Opinion and Editorial

Freedom comes with responsibility

Filed on December 1, 2007

IN INDIA, the freedom of expression is a constitutional right. No wonder, New Delhi tests the ability of its political leaders and citizens to understand the full significance of this manifestation. And, by granting controversial Bangladeshi author Taslima Nasreen a protective shelter in India, the government is only attempting to score a political point that could fetch them veneration, as well as votes.

Consciously though, an asylum to this overtly atheist writer does not come without a frank piece of advice. She has been asked by India to ‘refrain from activities and expressions that may hurt the sentiments of "our people". India says it has never refused shelter to those who have come and sought its protection; a civilization legacy, which is now government’s guiding principle. Taslima has been told this time that those who have been granted shelter have undertaken no activities or actions in India that may harm 'New Delhi’s relations with friendly countries'. It is an expression that is hinted as admonition to her actions often articulated in her writings.

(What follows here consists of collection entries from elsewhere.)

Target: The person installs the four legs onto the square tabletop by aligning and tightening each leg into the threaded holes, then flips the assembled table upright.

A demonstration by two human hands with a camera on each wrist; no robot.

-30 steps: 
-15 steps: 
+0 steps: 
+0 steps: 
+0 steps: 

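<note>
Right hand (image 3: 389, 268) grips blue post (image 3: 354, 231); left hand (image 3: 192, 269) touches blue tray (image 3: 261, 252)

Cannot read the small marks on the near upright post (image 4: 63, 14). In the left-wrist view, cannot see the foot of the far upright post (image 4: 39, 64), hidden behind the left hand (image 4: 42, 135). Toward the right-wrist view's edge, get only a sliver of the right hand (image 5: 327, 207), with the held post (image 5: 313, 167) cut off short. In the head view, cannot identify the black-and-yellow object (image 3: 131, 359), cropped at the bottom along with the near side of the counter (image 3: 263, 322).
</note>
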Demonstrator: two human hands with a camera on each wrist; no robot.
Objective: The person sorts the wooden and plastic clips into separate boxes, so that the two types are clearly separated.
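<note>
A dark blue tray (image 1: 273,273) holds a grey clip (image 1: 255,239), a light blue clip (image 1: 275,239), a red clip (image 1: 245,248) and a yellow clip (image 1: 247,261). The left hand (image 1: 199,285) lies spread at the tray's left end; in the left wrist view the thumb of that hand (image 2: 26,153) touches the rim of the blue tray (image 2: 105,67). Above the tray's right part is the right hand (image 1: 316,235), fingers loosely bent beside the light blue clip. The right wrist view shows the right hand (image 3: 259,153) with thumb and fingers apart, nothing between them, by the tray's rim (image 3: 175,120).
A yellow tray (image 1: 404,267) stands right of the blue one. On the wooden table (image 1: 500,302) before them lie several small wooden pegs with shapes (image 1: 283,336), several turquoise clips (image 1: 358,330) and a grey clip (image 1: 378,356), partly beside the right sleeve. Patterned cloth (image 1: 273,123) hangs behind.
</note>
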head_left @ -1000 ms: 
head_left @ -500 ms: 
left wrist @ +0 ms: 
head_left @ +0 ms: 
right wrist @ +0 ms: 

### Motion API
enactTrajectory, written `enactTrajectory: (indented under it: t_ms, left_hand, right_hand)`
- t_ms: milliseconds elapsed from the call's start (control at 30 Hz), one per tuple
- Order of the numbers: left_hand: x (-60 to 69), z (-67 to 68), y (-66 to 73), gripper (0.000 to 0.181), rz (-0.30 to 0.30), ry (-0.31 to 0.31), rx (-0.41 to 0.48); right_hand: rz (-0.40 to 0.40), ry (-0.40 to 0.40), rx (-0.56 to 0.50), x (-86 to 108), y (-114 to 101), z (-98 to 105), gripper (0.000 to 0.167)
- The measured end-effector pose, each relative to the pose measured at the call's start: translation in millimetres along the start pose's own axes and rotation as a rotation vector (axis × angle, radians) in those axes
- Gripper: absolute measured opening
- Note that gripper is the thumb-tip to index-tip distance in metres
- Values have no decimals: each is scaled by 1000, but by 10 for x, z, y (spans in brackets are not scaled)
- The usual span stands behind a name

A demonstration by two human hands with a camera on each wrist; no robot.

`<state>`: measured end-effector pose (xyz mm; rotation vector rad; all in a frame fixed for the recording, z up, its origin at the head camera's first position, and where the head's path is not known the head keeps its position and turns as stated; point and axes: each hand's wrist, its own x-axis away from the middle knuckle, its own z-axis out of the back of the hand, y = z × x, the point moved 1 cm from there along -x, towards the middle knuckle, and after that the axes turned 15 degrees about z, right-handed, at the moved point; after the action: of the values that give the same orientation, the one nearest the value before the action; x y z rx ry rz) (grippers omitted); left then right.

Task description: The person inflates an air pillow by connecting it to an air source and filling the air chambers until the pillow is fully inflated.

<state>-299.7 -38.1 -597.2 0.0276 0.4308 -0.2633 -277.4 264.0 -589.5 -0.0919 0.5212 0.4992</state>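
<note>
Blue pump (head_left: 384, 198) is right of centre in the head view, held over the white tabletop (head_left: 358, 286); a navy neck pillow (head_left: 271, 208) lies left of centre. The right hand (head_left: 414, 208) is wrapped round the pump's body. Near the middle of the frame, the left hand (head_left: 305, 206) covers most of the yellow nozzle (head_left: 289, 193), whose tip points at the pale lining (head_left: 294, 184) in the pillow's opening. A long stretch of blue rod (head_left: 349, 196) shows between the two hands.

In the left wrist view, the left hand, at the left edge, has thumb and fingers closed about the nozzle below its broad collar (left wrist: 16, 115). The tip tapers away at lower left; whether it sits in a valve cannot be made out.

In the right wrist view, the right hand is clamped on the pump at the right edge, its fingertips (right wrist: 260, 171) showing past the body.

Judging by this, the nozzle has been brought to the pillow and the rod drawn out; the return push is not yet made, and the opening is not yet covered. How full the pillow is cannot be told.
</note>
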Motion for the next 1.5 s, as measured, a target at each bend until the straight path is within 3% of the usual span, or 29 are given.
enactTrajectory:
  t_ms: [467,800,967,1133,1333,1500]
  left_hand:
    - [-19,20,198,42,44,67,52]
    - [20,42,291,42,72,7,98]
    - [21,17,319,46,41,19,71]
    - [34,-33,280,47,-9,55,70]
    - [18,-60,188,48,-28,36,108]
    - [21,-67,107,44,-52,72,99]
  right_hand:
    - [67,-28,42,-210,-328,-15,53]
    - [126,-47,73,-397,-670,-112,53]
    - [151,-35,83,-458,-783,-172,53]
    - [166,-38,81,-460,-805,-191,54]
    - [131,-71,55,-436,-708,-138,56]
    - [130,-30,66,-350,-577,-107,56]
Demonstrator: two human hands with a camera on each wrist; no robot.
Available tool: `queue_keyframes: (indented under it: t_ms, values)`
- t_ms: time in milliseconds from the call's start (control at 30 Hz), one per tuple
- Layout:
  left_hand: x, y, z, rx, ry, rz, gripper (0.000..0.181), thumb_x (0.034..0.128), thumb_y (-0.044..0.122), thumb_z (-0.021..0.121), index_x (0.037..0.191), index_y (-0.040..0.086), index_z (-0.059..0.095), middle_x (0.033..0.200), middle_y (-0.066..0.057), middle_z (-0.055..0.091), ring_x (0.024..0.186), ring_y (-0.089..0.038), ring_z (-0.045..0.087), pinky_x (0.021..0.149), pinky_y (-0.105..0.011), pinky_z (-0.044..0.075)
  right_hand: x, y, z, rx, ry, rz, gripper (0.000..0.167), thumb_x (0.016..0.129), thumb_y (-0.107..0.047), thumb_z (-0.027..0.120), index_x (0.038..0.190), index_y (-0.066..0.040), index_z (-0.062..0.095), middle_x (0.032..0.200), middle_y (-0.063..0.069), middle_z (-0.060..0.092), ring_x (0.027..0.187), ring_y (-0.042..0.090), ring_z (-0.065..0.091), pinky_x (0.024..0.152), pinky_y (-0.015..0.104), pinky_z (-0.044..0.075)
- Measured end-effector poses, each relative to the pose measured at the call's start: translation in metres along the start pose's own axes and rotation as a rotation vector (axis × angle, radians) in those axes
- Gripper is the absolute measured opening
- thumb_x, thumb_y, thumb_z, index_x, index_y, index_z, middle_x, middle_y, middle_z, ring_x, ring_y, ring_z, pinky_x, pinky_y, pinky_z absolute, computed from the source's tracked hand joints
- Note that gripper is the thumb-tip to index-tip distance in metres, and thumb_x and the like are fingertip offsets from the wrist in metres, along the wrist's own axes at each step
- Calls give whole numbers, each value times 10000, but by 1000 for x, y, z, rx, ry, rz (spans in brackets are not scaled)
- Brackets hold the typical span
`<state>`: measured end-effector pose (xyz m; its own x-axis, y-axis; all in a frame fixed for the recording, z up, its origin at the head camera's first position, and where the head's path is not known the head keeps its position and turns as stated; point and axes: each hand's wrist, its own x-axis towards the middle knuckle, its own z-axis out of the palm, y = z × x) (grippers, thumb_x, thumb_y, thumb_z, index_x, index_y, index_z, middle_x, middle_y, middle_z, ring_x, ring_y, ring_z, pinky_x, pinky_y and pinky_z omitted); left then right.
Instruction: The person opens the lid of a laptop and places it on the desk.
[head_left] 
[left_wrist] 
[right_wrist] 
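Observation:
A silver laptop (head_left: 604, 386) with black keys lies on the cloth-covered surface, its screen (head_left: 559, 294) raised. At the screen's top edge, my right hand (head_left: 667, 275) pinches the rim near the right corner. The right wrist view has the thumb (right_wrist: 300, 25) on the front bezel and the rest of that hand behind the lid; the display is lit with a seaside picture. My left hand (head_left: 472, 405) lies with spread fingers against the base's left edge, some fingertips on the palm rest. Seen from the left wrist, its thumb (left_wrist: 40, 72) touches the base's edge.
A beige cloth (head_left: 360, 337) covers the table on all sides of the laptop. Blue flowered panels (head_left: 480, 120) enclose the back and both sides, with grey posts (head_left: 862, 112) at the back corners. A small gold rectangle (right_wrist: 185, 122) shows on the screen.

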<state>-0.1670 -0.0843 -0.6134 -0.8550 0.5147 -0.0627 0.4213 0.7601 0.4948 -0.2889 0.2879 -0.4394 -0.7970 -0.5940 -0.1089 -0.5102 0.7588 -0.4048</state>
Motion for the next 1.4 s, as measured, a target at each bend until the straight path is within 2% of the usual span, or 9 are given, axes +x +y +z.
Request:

The veiled message by the Indian authorities seems to be yielding results already. The writer apparently has figured out how bad it could be for her if she is asked to leave India. Hence, by withdrawing controversial lines on religion in her autobiographical novel, Dwikhandito, Taslima has taken steps that may guarantee her residency permit in India akin to Tibetan spiritual leader Dalai Lama.

As it is said ‘better late than never’, Taslima is beginning to grasp how freedom of expression can be a relative right, and not an absolute one. People have decried her writings as blasphemous, demanding she be punished for hurting religious sentiments. Hope the writer knows that freedom of expression always goes with reservations, since abuse of individual rights is always a possibility.

Her arguments that the freedom of expression must be conclusive is ludicrous. By recently comparing her plight with that of renowned painter MF Husain, who is in exile owing to threats from Hindu fundamentalists, the controversial author has strutted her lack of being sensitive about those who have slammed her for choosing the freedom to revile religious feelings.

The freedom of speech and action that incites hatred, defamation, perjury, blasphemy, obscenity etc. are regulated all over the world. Taslima can be no exception to this norm. For Taslima, whose novel Dwikhandito was banned in India earlier, the learning has been easy this time: avoid being a problem, and feel at home. All freedom comes with responsibility.